年寄りの漬物歴史散歩

 東京つけもの史 政治経済に翻弄される
漬物という食品につながるエピソ-ド

花香恭次郎の有名度

2009年10月12日 | 福神漬
花香恭次郎の有名度
鶯亭金升日記には花香恭次郎は有名な人と書いてあった。葬儀の模様から事実であるとわかった。明治23年8月13日 読売新聞より
花香恭次郎の葬儀
コレラ病に罹り、突然亡くなった花香恭次郎の遺骸は予定どうり一昨11日午後2時麻布の河野広中邸より出棺し神式をもって谷中天王寺に葬られた。
 先頭には「動議貫心肝」「忠義真骨髄」と大書してある旗二流および紅白の小旗8本、次に大同新聞社・両国中村楼・在京大同倶楽部員諸氏より寄贈された造花数十基、次に前駆として稲垣示・龍野周一郎・井上三郎・石塚重平・八木原繁祉・山本幸彦の六氏・次に祭官権中教正竹先嘉通氏、次に唐棺。次に祭官権中教佐々木幸見、同戸田忠幸の両氏、次に楽人三名、次に「仁者以存亡不易志」「義者以盛衰不改節」と染め出してある大旗二流、次に銘旗、次に霊柩、その前後に青年自由党弾鋏義会より送られた「慷慨追悼(こうがいついとう)」の文字を記してある大旗六流、次に呉床、次に墓標、次に喪主河野広中氏、次に花香氏の親戚・政友等、車列を乱さず日吉町大同クラブ前を過ぎ、このところに待ち受ける人々その途中から葬列に加わる人少なからず。午後5時谷中天王寺に着き葬儀となる。花香氏の遺言に従い故田母野秀顕氏の墓側に埋葬し、それより植木枝盛、末広重恭、坂崎斌、青年自由党総代後藤周佐等諸氏の弔詞弔詩の朗読があった。葬式は全て終わって帰途にのぼったのは午後7時頃だった。又市中楽隊一組(14名)行列の先にたち処々に悲壮悲嘆の音楽を演奏し、会葬者に悲哀の情を切にならしめた。
 この日の会葬者は四百四十余名にてその主なる人々は大井憲太郎・内藤魯一・植木枝盛・杉田定一・田中賢道・山田武甫・杉浦重剛・鈴木昌司・末松三郎・大江卓・末広重恭・菊池侃二・上田農夫・綾井武夫・及び青年自由党総代・青年自由同盟倶楽部総代弾鋏義会総代等にて後藤・板垣両伯爵にも特に代理をもって弔意を表したという。

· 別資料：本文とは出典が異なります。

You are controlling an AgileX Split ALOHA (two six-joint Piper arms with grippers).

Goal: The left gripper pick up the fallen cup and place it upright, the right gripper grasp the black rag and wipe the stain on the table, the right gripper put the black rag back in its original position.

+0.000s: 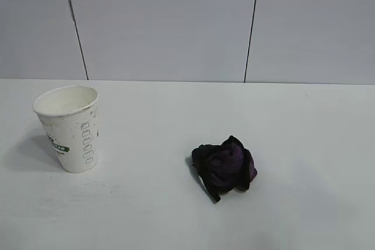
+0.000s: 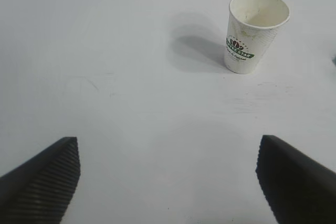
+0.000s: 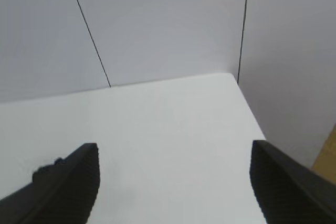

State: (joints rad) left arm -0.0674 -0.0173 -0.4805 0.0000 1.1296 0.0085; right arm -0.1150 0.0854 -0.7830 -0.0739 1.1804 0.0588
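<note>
Cup (image 1: 70, 128) count is one: it stands upright on the bench (image 1: 293, 121), toward the left side in the exterior view, mouth up, with green print on its embossed white wall. The left wrist view shows the same cup (image 2: 256, 31) with its round green logo facing that camera and its shadow lying on the bench beside it. The inside looks empty of liquid, with faint specks on the wall.

One rag (image 1: 225, 167) lies bunched near the middle of the bench, well apart from the cup and to its right in the exterior view. It is black with purple patches, and a black strip trails from its near left edge. Nothing touches it.

Two hands show, each only in its own wrist view. The left hand (image 2: 168, 182) hangs over bare bench, its two fingers (image 2: 44, 179) spread wide and holding nothing, the cup well ahead of it. The right hand (image 3: 173, 187) is also spread, with nothing between its fingers (image 3: 65, 184); past it lie bare bench, the bench's far corner and a grey panelled wall (image 3: 168, 24).

No brown blotch can be made out on the bench in any view; only faint grey smudges show near the cup.
</note>
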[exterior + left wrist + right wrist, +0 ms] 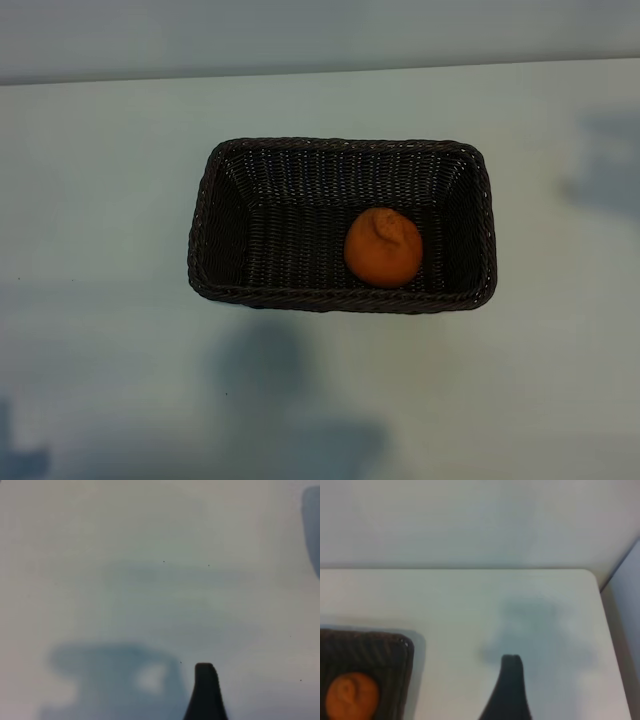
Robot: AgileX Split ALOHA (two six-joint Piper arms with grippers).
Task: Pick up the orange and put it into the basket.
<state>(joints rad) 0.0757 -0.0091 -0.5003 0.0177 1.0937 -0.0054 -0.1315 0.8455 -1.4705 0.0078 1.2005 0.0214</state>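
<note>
Hanging over bare table [470, 600], the right gripper [507, 690] shows one dark fingertip [511, 666]; its jaws stand wide and hold nothing. Off to one side of that fingertip, well apart, the orange [383, 247] lies inside the basket [205, 230]. The left gripper [206, 692], likewise wide and empty, hangs over plain tabletop.

Left tool [205, 692] open; right tool [510, 690] open, empty.

Each claw shows one black, round-tipped finger [205, 692], [509, 687]
</note>
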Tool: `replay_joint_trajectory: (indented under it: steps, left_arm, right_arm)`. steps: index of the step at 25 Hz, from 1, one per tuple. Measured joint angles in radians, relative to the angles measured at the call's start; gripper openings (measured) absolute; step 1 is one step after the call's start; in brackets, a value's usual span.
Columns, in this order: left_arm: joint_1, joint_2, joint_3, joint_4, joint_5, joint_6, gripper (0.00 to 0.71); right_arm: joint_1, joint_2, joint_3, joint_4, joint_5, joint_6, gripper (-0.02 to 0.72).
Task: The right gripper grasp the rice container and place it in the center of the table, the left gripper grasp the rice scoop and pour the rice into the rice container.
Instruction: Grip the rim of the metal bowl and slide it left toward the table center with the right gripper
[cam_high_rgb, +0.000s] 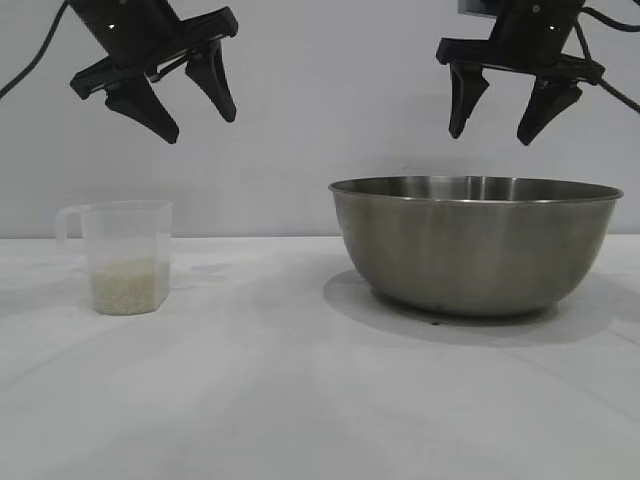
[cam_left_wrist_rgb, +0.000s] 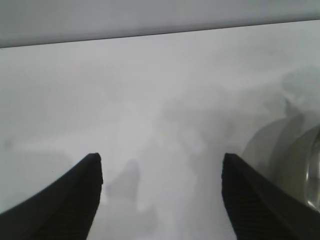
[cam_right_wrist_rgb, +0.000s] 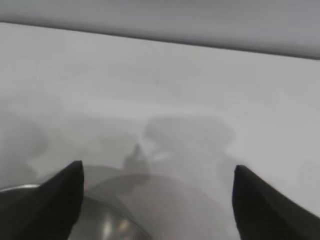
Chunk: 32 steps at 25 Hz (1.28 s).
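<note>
A: Bowl (cam_high_rgb: 476, 245) stands upright on the white table (cam_high_rgb: 300, 400), toward the right side as the outside camera sees it; brushed steel, thin rolled rim, a soft shadow pooled under its base.

B: And the scoop (cam_high_rgb: 125, 257)?

A: Well apart from the bowl, at the table's left; a clear plastic cup with its handle turned to the left, upright; rice (cam_high_rgb: 125, 287) fills only its lowest part.

B: Where are the grippers?

A: Right gripper (cam_high_rgb: 500, 128) hangs in the air above the bowl, a little right of the bowl's middle, fingers pointing down; its fingers are spread and hold nothing; clear space shows between their tips and the rim. Left gripper (cam_high_rgb: 203, 126) hangs high at the left, above the scoop and slightly to its right, tilted so the fingers slant down toward the centre; spread as well, nothing between them.

B: Do the wrist cameras add anything?

A: The left wrist view shows two dark fingers (cam_left_wrist_rgb: 75, 200) apart over bare tabletop, with the bowl's curved side (cam_left_wrist_rgb: 300, 170) at one edge; the right wrist view shows its own fingers (cam_right_wrist_rgb: 60, 195) parted, the bowl's rim (cam_right_wrist_rgb: 20, 188) beside one fingertip, and the gripper's shadow on the table beyond.

B: Anything touching?

A: Neither gripper touches bowl or scoop.
</note>
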Motion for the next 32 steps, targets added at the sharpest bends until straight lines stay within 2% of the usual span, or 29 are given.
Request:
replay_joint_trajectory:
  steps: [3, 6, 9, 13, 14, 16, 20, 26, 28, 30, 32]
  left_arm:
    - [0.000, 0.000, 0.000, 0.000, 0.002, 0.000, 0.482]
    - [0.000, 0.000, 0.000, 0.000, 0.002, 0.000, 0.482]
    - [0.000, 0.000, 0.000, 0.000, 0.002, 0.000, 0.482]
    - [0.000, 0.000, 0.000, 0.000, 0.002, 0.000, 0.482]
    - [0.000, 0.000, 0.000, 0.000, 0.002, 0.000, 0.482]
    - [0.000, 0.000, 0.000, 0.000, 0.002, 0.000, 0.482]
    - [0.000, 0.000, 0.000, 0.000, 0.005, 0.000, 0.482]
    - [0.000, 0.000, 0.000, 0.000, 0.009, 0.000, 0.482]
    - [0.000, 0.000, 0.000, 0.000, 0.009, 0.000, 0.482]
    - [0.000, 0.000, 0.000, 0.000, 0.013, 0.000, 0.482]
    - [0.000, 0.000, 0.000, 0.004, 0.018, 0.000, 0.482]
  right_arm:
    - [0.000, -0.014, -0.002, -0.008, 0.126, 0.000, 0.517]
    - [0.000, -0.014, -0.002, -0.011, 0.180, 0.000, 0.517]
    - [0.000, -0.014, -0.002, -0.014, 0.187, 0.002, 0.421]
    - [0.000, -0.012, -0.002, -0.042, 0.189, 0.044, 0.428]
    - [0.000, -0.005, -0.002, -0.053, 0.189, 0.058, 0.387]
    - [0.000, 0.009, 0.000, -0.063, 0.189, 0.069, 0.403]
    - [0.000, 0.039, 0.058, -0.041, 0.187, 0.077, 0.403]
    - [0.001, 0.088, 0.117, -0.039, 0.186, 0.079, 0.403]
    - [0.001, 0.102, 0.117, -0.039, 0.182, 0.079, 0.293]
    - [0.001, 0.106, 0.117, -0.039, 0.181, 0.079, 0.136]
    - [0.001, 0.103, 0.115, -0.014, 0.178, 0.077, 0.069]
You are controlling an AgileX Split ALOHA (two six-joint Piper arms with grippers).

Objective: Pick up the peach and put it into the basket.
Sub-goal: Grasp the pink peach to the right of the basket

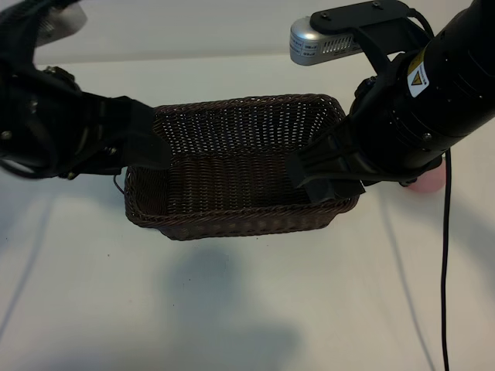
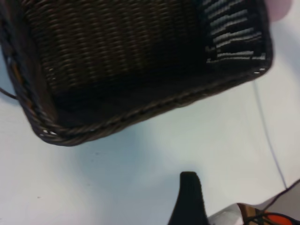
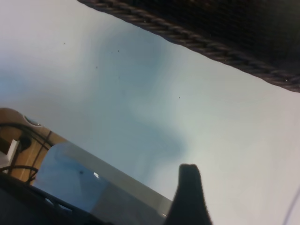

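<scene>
The left gripper [image 1: 151, 143] angles down over one end of the basket [image 1: 232, 220], fingers spread and empty. The right gripper [image 1: 325, 179] angles down over the opposite end, fingers likewise spread. The peach [image 1: 425, 183], mostly hidden and apparently on the table [image 1: 232, 309], lies outside the basket behind the right gripper's fingers.

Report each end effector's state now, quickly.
Left end effector: open, holding nothing, at the basket's left end.
Right end effector: open, holding nothing, at its right end.
</scene>
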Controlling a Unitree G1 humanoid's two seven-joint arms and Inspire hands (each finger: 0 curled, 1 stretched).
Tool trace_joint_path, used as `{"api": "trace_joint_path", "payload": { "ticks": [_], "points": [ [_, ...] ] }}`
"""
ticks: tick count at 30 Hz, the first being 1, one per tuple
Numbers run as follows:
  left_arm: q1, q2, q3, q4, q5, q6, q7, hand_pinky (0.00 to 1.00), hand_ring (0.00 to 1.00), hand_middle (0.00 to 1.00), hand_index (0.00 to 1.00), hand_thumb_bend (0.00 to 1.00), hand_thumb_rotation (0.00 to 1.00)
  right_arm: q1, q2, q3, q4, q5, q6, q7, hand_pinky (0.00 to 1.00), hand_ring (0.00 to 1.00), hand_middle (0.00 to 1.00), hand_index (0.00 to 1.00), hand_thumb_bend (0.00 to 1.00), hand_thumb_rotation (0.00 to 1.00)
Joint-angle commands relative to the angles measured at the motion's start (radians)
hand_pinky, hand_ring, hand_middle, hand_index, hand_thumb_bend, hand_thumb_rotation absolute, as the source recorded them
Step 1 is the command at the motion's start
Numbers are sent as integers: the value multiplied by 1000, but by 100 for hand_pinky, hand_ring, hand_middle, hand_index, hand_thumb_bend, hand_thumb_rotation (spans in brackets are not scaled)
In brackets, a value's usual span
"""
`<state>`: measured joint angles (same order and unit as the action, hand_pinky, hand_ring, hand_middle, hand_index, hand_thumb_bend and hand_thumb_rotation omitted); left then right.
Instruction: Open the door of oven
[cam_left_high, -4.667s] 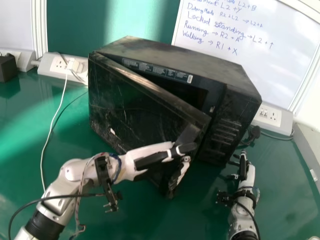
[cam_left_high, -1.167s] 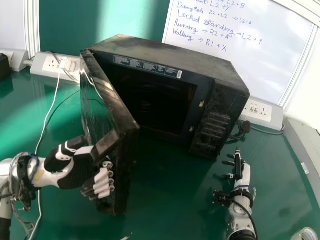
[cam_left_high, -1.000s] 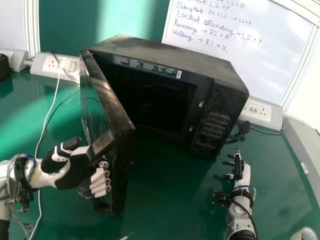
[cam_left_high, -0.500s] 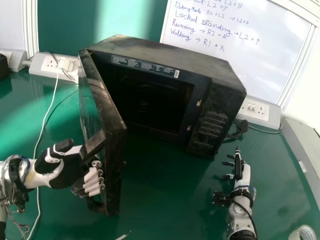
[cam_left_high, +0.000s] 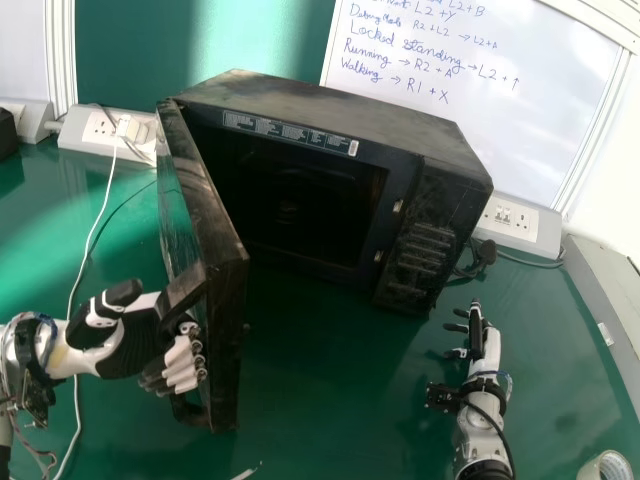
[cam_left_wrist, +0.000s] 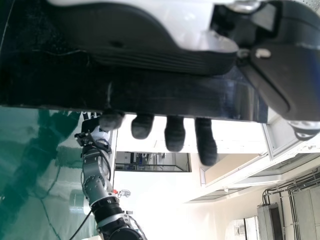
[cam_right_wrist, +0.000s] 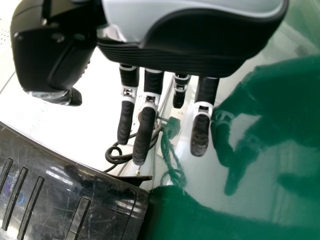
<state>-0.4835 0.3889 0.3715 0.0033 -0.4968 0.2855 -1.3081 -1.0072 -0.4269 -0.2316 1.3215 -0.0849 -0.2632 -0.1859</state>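
- Well, the left robot hand (cam_left_high: 125, 345), at the lower left of the frame, has its fingers hooked round the handle (cam_left_high: 185, 290) of the oven door; its thumb stands up, apart from the handle. In the left wrist view the fingertips (cam_left_wrist: 175, 135) poke out past a dark edge.
- The door (cam_left_high: 200, 190) stands well ajar, its hinged side at the upper left, its free edge (cam_left_high: 228, 345) running down toward the lower left, just beside the fingers.
- Beyond the door, the oven (cam_left_high: 330, 100) sits across the upper middle, its dark cavity (cam_left_high: 300, 210) exposed.
- Between the door's free edge and the right robot hand (cam_left_high: 484, 350) lies a stretch of green bench (cam_left_high: 330, 400). That hand is at the lower right, fingers extended and spread, near the oven's front right corner but apart from it.
- Left of the door, a white cable (cam_left_high: 93, 235) runs down behind the left arm from a socket strip (cam_left_high: 90, 130).
- A roll of tape (cam_left_high: 608, 468) lies at the lower right corner.
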Motion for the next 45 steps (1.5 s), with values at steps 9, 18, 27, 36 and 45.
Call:
{"api": "trace_joint_path", "payload": {
  "ticks": [9, 18, 27, 36, 45],
  "points": [
    [-301, 147, 619, 192, -263, -487, 467, 0, 0, 1, 3, 99, 78, 14, -31, 0, 18, -9, 1, -5, 22, 28, 41, 61, 65, 100],
    [-314, 186, 643, 349, -197, -569, 664, 0, 0, 0, 0, 100, 98, 19, -42, 1, 19, -12, 2, 3, 21, 27, 42, 61, 66, 100],
    [-347, 346, 706, 570, -281, -586, 702, 0, 0, 0, 0, 100, 99, 13, -44, -2, 21, -10, 21, -4, 21, 27, 44, 60, 68, 100],
    [-359, 454, 678, 784, -313, -608, 813, 0, 0, 0, 0, 100, 100, 13, -44, -2, 21, -9, 16, 3, 22, 27, 43, 60, 68, 100],
    [-358, 539, 614, 977, -348, -634, 880, 0, 0, 0, 1, 95, 100, 15, -45, 1, 20, -12, 11, 3, 22, 27, 41, 62, 68, 100]
  ]
}}
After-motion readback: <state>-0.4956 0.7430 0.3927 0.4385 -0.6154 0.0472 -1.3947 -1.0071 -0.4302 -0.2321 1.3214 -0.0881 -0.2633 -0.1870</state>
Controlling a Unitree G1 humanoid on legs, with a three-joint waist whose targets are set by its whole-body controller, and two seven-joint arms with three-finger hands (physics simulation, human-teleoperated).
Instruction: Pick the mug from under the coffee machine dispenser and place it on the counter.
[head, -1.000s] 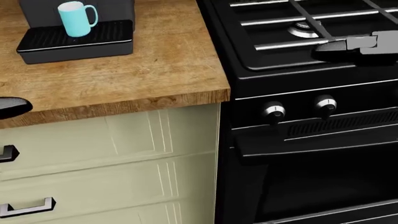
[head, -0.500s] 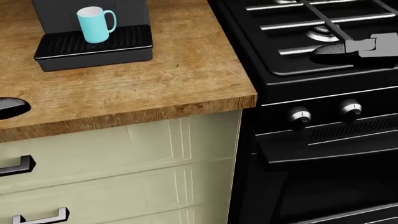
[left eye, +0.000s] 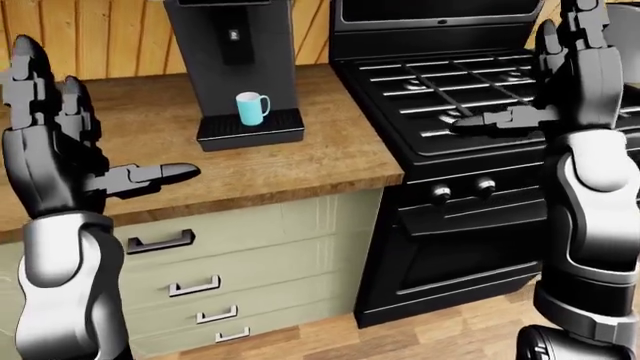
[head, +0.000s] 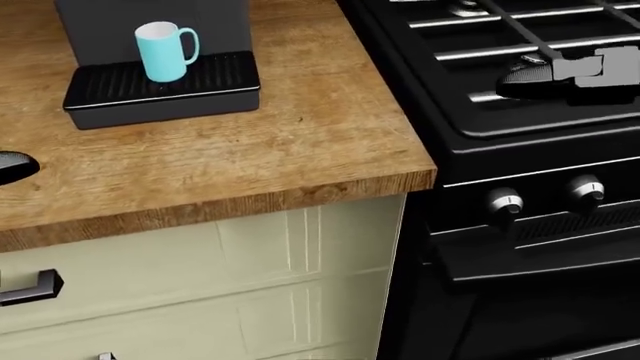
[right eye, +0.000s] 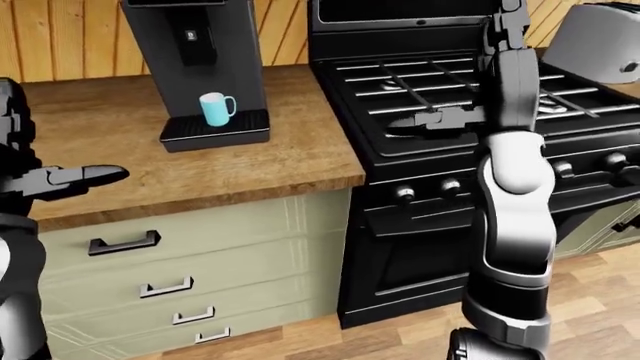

鶯亭金升はこの自由民権運動家や政治家連中の中で團團珍聞の主筆でなく花香恭次郎の親族として参列していたと思われる。福島事件の裁判中、福島では子供たちが田母野や花香の演説を真似た遊びが流行っていたという。また高等法院で裁判中、福島事件の若手の被告人の浮世絵が売り出されていたようである。
 今の政治家も亡くなると党本部や国会を遺体を載せた車で訪れているが、明治の20年代も同じことを行っている。車列とは人力車の列と思われる。